This is a common, but terrible argument. Anyone can (mis)use, make, or weaponise technology given enough time and funding. Following this reasoning to its logical extreme, nobody should ever do anything.
The problem something like this solves is to raise the bar somewhat and discourage a fraction of those who would.
It's not a big expensive task to look at what data an app is sending/receiving. Anyone with minimal reverse-engineering skill will know how to intercept HTTPS to/from their own phone in 5 minutes. Signal uses some other protocol, but it's also doable, also it's open source anyway.
The conclusion isn't that Signal should be closed-source, it's that Signal's servers should not trust the clients not to be tampered with. So after 90 days, they will remove phone numbers from the protocol for users who have hidden them, breaking old clients, which is fine. What is the alternative solution you're thinking of?

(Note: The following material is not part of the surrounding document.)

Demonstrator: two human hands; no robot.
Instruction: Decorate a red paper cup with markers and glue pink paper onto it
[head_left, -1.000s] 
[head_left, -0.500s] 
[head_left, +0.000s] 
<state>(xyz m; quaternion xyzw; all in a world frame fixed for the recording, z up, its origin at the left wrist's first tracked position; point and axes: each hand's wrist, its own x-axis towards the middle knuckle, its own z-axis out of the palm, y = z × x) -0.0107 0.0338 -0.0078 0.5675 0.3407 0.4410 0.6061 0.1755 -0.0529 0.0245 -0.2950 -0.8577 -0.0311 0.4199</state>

I mean, if WhatsApp said this about the privacy of messages, Signal would be running billboard ads about how they don't care about privacy and look at how much better Signal is, right? This is the company that goes out of their way to pile on advanced encryption and insists on using dangerous secure enclaves to get this kind of thing right... until they are asked the hide phone numbers, at which point they are selling people a false bill of goods that WILL confuse someone into giving their phone number to someone who they really shouldn't have. It isn't as if it is somehow impossible to hide anyone's number at the protocol level: hell... even Snapchat does this, right?
The problem something like this solves is to raise the bar somewhat and discourage a fraction of those who would.
Done right, that fraction will be significant.